State Key Laboratory of Oncogene and Related Genes, Shanghai Cancer Institute, Renji Hospital, Shanghai Jiaotong University School of Medicine, Shanghai, China.
Department of Epidemiology, Shanghai Cancer Institute, Renji Hospital, Shanghai Jiaotong University School of Medicine, Shanghai, China.
J Gastroenterol Hepatol. 2018 May;33(5):1131-1137. doi: 10.1111/jgh.14032. Epub 2018 Feb 5.
Hepatitis B surface antigen (HBsAg) and viral load are both hallmarks of hepatitis B virus (HBV) infection and have potential to stratify liver cancer risk.

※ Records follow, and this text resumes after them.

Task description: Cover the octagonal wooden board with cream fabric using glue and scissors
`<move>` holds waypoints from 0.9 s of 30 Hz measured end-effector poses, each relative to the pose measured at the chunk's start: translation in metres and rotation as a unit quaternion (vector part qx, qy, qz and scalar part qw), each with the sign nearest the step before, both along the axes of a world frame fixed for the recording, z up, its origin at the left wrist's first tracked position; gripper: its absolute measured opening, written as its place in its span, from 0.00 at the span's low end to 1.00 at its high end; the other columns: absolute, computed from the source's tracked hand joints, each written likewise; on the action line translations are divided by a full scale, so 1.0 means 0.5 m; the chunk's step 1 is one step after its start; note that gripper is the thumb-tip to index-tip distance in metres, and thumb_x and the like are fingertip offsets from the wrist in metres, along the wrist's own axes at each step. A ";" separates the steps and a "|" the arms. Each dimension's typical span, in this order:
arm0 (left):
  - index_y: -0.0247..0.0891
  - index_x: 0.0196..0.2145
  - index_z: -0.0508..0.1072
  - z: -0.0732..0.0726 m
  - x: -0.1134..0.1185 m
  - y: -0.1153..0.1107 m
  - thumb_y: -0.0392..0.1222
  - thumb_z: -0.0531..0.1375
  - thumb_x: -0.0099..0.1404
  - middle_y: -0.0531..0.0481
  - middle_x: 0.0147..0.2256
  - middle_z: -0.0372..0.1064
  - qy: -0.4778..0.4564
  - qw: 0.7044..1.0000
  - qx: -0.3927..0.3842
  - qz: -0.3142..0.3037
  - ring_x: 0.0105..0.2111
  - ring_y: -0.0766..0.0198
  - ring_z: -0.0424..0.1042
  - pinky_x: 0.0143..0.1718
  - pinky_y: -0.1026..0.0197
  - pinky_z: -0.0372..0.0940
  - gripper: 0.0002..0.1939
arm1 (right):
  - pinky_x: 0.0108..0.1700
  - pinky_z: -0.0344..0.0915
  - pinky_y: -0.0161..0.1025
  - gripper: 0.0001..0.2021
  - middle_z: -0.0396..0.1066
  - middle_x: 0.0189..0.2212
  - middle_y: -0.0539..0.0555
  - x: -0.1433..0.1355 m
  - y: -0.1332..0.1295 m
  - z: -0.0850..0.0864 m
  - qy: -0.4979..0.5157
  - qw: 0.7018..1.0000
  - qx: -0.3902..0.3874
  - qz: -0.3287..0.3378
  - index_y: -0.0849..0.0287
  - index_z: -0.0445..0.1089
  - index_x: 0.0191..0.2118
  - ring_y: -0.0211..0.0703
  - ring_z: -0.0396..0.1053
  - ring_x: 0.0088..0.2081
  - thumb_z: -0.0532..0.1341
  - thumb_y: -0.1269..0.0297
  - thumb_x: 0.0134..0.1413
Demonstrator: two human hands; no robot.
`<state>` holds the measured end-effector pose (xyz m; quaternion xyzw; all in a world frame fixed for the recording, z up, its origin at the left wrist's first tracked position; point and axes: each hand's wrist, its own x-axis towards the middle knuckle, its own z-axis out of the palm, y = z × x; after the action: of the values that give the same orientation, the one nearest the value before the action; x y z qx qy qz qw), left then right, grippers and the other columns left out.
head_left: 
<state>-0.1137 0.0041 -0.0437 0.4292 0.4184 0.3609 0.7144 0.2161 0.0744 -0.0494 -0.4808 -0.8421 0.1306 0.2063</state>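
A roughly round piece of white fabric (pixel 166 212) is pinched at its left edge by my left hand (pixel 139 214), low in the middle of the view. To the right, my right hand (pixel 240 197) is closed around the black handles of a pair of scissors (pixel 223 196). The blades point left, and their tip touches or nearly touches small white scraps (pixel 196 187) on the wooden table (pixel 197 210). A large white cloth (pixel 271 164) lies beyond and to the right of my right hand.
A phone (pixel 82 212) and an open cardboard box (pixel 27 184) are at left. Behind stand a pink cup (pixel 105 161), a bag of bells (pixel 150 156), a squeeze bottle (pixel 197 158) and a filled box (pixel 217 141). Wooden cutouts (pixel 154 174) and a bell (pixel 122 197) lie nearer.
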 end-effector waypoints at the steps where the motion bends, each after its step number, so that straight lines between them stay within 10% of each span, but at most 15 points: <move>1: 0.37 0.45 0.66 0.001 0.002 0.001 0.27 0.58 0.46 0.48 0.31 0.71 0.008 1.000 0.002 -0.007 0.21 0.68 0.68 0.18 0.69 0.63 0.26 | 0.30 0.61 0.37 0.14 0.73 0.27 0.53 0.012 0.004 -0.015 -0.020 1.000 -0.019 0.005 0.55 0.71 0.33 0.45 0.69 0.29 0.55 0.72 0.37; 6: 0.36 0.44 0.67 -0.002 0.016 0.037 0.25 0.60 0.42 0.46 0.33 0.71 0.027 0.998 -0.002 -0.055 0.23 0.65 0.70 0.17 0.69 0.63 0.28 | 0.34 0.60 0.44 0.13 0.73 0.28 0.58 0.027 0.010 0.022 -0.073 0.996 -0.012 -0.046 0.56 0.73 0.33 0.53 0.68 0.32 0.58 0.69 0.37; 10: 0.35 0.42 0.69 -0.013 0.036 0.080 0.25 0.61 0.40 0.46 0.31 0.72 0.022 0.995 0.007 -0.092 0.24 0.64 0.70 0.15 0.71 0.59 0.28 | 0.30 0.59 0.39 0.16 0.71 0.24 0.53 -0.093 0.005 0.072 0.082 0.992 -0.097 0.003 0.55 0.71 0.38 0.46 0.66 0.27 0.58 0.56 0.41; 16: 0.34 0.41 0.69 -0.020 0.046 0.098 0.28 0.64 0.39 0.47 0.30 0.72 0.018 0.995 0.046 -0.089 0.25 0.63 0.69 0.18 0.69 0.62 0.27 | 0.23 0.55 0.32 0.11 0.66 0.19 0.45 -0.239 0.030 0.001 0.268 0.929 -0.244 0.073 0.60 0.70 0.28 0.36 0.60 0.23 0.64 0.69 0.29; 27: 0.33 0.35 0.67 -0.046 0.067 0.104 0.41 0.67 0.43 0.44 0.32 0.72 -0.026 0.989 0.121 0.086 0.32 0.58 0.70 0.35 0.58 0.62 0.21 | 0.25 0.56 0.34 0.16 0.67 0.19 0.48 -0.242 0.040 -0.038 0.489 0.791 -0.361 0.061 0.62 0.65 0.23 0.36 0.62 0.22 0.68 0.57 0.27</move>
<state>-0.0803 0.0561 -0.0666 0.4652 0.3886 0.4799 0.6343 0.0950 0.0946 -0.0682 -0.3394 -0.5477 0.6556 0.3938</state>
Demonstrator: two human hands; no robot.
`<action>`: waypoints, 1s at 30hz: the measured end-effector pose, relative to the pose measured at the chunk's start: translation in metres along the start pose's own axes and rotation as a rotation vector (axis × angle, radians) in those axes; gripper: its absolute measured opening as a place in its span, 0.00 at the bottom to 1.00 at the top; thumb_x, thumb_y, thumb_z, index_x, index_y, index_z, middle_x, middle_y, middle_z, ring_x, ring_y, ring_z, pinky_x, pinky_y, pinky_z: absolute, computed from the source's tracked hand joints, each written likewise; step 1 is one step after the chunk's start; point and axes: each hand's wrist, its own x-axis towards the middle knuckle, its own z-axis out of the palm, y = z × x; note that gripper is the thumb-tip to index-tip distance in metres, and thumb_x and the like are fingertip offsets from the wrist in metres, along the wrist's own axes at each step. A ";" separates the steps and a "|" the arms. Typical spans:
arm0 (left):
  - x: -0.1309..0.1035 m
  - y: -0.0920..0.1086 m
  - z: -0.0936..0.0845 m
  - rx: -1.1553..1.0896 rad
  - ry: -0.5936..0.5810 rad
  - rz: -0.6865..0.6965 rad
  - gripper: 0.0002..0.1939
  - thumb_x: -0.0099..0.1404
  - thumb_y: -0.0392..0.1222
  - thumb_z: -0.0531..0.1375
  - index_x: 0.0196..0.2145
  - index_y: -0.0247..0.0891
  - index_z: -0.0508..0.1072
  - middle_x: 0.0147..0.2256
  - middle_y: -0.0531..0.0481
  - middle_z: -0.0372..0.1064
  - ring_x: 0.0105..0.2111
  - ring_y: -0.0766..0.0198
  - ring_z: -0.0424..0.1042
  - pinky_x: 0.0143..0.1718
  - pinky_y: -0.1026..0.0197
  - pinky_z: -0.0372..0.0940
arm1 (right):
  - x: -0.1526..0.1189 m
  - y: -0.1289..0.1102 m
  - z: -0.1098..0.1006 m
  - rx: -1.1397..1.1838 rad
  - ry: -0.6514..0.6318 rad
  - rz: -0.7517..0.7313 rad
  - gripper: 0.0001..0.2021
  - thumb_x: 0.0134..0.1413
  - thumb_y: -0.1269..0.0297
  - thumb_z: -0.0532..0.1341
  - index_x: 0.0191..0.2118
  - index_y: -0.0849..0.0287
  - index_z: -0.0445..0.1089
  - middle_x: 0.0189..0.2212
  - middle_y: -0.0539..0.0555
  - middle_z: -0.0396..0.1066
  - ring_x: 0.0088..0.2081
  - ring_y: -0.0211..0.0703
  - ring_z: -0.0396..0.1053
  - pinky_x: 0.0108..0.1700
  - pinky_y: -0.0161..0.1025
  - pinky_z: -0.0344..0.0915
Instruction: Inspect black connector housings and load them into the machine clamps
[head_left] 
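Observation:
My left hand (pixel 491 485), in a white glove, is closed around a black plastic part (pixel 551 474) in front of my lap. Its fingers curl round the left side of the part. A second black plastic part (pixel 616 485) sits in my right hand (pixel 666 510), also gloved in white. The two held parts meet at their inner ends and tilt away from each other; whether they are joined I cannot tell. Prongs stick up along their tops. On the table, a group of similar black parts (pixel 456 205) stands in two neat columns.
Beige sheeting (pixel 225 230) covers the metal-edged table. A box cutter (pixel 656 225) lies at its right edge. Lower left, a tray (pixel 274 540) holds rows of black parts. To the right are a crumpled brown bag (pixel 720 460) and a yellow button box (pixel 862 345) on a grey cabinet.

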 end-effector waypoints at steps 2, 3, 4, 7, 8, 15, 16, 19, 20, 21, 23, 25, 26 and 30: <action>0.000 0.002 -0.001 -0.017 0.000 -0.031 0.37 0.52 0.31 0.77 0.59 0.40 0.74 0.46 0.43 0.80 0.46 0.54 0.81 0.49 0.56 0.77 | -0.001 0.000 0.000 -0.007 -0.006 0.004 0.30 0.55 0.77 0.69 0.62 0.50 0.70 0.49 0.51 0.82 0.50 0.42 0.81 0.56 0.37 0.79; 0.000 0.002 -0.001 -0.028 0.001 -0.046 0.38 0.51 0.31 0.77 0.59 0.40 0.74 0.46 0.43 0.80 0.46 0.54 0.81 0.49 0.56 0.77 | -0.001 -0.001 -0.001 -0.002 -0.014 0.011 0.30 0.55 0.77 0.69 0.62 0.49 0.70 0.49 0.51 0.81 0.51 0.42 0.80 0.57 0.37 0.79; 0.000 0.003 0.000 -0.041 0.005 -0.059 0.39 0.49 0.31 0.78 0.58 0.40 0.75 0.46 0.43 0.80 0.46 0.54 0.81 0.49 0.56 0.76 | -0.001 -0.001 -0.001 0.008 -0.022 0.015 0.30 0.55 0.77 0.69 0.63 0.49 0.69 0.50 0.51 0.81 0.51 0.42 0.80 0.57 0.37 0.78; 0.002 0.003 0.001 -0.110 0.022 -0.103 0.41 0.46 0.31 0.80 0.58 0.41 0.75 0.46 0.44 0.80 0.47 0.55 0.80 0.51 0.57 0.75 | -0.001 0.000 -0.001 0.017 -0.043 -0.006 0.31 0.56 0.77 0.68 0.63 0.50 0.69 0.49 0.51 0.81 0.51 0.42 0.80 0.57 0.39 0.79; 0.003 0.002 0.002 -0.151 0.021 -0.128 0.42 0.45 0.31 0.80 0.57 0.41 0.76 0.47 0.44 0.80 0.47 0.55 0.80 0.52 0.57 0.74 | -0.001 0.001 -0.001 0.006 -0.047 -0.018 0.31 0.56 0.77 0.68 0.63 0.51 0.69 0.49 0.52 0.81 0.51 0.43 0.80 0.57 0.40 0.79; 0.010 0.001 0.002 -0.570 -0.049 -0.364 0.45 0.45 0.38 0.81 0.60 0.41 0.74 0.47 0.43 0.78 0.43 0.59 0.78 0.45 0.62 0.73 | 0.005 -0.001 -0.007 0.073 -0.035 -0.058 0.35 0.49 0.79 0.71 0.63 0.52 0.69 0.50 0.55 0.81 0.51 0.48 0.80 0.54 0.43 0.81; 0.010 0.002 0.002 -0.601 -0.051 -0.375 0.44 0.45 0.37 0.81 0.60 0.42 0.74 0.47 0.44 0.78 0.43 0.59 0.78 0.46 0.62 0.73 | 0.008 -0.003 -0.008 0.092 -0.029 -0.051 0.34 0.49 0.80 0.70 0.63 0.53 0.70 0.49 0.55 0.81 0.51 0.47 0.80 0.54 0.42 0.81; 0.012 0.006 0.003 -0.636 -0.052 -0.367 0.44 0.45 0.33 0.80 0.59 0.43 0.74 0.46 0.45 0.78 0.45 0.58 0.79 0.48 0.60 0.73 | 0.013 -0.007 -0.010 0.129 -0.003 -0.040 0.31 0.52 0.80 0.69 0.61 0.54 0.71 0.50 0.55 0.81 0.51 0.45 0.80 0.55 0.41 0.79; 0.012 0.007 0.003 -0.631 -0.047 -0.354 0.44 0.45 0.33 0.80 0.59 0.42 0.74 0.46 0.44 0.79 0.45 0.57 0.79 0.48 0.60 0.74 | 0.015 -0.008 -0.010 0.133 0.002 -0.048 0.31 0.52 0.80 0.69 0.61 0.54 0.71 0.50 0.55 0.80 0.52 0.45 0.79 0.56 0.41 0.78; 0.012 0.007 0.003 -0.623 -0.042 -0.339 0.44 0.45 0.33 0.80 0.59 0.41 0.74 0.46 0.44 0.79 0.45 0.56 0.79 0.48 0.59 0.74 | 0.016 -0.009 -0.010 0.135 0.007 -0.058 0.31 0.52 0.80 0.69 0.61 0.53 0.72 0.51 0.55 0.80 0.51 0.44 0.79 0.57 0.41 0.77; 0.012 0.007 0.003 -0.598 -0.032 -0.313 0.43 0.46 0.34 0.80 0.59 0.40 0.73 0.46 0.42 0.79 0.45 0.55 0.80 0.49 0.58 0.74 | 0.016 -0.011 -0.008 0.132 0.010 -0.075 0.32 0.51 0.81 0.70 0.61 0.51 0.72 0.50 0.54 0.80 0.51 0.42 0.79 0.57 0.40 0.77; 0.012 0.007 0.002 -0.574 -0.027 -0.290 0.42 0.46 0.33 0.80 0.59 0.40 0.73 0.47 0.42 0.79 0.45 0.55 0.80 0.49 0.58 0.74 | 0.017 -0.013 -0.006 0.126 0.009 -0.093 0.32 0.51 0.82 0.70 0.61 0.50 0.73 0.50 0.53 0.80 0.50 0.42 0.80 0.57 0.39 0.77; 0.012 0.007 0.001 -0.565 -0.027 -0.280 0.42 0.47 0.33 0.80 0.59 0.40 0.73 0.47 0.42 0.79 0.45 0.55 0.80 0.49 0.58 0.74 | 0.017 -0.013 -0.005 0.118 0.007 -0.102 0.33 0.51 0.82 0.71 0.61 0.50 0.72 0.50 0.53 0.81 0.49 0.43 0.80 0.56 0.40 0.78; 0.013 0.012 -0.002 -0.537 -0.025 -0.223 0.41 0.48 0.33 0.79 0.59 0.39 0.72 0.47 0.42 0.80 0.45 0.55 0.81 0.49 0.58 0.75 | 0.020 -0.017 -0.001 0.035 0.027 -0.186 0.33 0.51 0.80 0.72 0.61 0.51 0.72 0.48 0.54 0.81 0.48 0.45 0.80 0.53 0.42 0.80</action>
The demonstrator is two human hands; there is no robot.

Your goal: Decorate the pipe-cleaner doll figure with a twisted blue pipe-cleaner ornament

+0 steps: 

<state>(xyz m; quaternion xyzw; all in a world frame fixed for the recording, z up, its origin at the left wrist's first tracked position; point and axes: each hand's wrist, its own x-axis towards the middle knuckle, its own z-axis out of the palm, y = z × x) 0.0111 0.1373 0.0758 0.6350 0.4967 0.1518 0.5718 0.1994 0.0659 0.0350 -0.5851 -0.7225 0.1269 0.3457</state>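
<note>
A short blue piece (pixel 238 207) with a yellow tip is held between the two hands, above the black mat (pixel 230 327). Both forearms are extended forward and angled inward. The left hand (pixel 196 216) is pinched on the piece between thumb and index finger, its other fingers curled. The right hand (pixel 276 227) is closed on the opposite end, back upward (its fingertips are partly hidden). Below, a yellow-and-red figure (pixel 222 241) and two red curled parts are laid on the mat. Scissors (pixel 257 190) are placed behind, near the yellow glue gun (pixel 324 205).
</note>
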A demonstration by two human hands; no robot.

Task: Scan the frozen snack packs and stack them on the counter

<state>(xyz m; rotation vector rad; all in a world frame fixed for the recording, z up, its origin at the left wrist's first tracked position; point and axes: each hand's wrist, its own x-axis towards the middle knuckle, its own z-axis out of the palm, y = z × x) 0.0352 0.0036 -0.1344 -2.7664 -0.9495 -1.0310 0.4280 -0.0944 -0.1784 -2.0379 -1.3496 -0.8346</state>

We carried out a nested case-control study including 211 liver cancer cases and 221 controls who were seropositive for HBsAg within two population-based cohorts in Shanghai. Logistic regression was performed to estimate the odds ratios (ORs) and 95% confidence intervals (CIs).
Risk of liver cancer was positively related to increasing levels of HBV-DNA and HBsAg in dose-response manners. Compared with subjects with HBV-DNA < 2000 IU/ml, the adjusted ORs increased from 2.11 (95%CI: 0.99-4.50) to 10.47 (95%CI: 5.06-21.68) for those with HBV-DNA level at 2000-19 999 to ≥ 20 000 IU/ml. Compared with subjects at a low level of HBsAg (0.05-99 IU/ml), the adjusted ORs increased from 1.82 (95%CI: 0.90-3.68) to 2.21 (95%CI: 1.10-4.43) for those with HBsAg level at 100-999 to ≥ 1000 IU/ml. Compared with subjects with HBV-DNA < 2000 IU/ml and HBsAg < 100 IU/ml, the adjusted ORs were increased from 2.20 (95%CI: 1.07-4.49) for those with HBV-DNA < 2000 and HBsAg ≥ 100 IU/ml to 6.94 (95%CI: 3.39-14.23) for those with HBV-DNA ≥ 2000 IU/ml and HBsAg < 1000 IU/ml, and 16.15 (95%CI: 7.60-34.32) for those with HBV-DNA ≥ 2000 IU/ml and HBsAg ≥ 1000 IU/ml.
Elevated levels of HBV-DNA and HBsAg are associated with increased risks of liver cancer. Chronic HBsAg carriers may be suggested to simultaneously lower the viral load to < 2000 IU/ml and HBsAg level to < 100 IU/ml to lower their liver cancer risk.
乙肝表面抗原(HBsAg)和病毒载量都是乙型肝炎病毒(HBV)感染的标志,具有分层肝癌风险的潜力。
我们进行了一项嵌套病例对照研究,包括 211 例肝癌病例和 221 例在上海两个基于人群的队列中 HBsAg 阳性的对照者。使用 logistic 回归来估计比值比(OR)和 95%置信区间(CI)。
肝癌的风险与 HBV-DNA 和 HBsAg 水平呈剂量反应关系呈正相关。与 HBV-DNA<2000IU/ml 的受试者相比,HBV-DNA 水平为 2000-19999 至≥20000IU/ml 的受试者调整后的 OR 从 2.11(95%CI:0.99-4.50)增加到 10.47(95%CI:5.06-21.68)。与 HBsAg 水平较低(0.05-99IU/ml)的受试者相比,HBsAg 水平为 100-999 至≥1000IU/ml 的受试者调整后的 OR 从 1.82(95%CI:0.90-3.68)增加到 2.21(95%CI:1.10-4.43)。与 HBV-DNA<2000IU/ml 和 HBsAg<100IU/ml 的受试者相比,HBV-DNA<2000 且 HBsAg≥100IU/ml 的受试者调整后的 OR 从 2.20(95%CI:1.07-4.49)增加到 HBV-DNA≥2000IU/ml 且 HBsAg<1000IU/ml 的受试者的 6.94(95%CI:3.39-14.23),HBV-DNA≥2000IU/ml 且 HBsAg≥1000IU/ml 的受试者的 16.15(95%CI:7.60-34.32)。
HBV-DNA 和 HBsAg 水平升高与肝癌风险增加相关。慢性 HBsAg 携带者可能被建议同时降低病毒载量至<2000IU/ml 和 HBsAg 水平至<100IU/ml,以降低肝癌风险。